+++ Information supplied +++

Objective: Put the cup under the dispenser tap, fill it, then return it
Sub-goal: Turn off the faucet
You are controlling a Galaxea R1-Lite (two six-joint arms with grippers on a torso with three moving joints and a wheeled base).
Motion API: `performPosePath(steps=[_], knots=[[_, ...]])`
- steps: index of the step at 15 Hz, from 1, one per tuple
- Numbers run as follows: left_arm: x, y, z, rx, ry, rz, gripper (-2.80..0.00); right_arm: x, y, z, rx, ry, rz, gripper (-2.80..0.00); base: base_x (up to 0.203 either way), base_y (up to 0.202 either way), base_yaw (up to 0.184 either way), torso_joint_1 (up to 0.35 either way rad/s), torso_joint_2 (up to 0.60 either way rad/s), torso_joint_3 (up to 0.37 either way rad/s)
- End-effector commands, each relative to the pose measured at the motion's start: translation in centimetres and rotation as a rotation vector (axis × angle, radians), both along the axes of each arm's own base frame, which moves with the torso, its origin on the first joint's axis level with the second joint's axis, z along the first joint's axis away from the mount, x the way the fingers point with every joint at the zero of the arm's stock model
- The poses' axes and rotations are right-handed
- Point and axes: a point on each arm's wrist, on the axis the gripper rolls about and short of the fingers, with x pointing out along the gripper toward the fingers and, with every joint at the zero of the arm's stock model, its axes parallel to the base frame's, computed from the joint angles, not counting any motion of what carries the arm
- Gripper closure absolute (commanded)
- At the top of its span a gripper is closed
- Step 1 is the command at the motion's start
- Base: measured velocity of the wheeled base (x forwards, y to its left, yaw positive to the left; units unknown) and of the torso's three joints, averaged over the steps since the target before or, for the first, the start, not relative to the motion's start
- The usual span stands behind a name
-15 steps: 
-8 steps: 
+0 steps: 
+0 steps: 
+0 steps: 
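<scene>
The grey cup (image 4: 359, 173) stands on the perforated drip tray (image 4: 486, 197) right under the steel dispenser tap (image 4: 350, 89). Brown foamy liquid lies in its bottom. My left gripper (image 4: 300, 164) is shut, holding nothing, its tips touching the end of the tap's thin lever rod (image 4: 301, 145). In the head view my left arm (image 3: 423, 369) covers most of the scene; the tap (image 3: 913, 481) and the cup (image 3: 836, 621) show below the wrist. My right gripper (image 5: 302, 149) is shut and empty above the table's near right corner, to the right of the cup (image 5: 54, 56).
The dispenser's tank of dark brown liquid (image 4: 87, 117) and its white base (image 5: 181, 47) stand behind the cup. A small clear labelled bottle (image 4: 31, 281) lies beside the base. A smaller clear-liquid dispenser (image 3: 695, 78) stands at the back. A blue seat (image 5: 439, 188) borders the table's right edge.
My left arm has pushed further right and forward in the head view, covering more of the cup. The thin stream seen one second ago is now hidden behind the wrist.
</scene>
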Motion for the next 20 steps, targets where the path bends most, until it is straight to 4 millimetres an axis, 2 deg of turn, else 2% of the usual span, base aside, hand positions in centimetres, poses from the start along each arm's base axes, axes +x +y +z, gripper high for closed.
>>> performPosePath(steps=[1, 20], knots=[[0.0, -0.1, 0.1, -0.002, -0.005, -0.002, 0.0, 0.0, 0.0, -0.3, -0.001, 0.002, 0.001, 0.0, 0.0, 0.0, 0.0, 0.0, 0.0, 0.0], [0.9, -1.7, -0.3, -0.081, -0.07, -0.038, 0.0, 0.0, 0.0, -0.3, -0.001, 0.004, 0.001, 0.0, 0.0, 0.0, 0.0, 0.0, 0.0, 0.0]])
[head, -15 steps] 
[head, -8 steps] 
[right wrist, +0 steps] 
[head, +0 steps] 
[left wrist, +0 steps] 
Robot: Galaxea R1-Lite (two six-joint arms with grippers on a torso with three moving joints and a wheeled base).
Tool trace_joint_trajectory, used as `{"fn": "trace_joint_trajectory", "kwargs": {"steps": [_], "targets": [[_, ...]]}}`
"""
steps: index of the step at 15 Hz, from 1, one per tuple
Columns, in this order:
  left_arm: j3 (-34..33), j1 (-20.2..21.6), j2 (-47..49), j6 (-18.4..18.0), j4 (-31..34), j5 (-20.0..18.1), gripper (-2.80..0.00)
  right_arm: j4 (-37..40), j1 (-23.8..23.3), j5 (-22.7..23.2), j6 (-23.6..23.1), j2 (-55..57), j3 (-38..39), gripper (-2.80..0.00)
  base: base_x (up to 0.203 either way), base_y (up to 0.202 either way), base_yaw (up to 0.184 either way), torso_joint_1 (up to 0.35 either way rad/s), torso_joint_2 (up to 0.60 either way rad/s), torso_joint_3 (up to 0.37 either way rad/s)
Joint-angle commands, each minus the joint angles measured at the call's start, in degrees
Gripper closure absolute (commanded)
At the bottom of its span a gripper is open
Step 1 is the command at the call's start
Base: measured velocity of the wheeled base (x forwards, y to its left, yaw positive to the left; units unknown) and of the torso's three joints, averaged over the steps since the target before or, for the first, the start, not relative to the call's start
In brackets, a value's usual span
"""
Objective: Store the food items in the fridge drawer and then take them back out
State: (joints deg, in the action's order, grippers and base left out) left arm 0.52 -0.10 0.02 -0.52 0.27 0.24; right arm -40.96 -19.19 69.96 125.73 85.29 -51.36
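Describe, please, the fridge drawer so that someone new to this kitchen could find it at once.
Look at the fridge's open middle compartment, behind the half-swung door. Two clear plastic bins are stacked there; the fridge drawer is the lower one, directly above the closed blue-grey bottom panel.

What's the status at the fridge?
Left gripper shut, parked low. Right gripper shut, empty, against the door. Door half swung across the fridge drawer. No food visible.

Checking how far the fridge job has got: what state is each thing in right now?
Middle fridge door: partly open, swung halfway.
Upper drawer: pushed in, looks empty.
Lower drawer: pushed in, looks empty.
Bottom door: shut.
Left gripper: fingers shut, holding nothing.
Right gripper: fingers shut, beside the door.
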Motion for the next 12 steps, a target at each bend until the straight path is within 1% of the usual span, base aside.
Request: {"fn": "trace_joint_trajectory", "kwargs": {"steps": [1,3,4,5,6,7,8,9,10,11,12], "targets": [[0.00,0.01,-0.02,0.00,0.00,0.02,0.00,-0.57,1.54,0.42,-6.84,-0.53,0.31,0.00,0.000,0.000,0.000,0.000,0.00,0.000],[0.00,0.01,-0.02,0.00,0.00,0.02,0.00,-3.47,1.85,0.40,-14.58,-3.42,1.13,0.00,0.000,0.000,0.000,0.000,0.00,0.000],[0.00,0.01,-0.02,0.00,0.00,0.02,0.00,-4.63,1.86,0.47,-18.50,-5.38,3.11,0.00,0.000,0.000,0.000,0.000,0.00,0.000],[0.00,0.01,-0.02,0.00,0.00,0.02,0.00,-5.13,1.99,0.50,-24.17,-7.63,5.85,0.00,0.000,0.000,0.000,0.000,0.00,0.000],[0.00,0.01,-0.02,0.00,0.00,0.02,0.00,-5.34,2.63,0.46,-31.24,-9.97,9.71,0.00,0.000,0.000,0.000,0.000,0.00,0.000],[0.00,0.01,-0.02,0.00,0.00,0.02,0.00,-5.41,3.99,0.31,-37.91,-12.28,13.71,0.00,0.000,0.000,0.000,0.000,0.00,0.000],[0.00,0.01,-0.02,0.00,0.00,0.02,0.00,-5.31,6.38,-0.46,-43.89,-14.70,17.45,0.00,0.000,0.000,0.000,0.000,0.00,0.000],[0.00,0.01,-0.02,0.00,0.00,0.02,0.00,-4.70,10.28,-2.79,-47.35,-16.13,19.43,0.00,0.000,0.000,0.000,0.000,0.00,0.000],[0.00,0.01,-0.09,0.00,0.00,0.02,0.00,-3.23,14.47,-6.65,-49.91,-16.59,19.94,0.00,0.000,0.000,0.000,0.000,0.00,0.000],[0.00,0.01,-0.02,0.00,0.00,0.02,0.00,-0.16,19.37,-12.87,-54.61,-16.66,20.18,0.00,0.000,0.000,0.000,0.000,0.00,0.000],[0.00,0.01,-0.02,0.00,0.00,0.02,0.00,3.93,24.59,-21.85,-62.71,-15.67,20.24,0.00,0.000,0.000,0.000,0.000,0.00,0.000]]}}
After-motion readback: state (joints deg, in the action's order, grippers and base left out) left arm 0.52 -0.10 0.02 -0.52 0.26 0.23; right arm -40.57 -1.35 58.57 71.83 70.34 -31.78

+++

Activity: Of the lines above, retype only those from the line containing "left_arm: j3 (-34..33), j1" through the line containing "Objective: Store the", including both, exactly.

Exercise solution:
  left_arm: j3 (-34..33), j1 (-20.2..21.6), j2 (-47..49), j6 (-18.4..18.0), j4 (-31..34), j5 (-20.0..18.1), gripper (-2.80..0.00)
  right_arm: j4 (-37..40), j1 (-23.8..23.3), j5 (-22.7..23.2), j6 (-23.6..23.1), j2 (-55..57), j3 (-38..39), gripper (-2.80..0.00)
  base: base_x (up to 0.203 either way), base_y (up to 0.202 either way), base_yaw (up to 0.184 either way), torso_joint_1 (up to 0.35 either way rad/s), torso_joint_2 (up to 0.60 either way rad/s), torso_joint_3 (up to 0.37 either way rad/s)
Joint-angle commands, each minus the joint angles measured at the call's start, in degrees
Gripper closure absolute (commanded)
At the bottom of its span a gripper is open
Step 1 is the command at the call's start
Base: measured velocity of the wheeled base (x forwards, y to its left, yaw positive to the left; units unknown) and of the torso's three joints, averaged over the steps since the target before or, for the first, the start, not relative to the call's start
In brackets, a value's usual span
"""
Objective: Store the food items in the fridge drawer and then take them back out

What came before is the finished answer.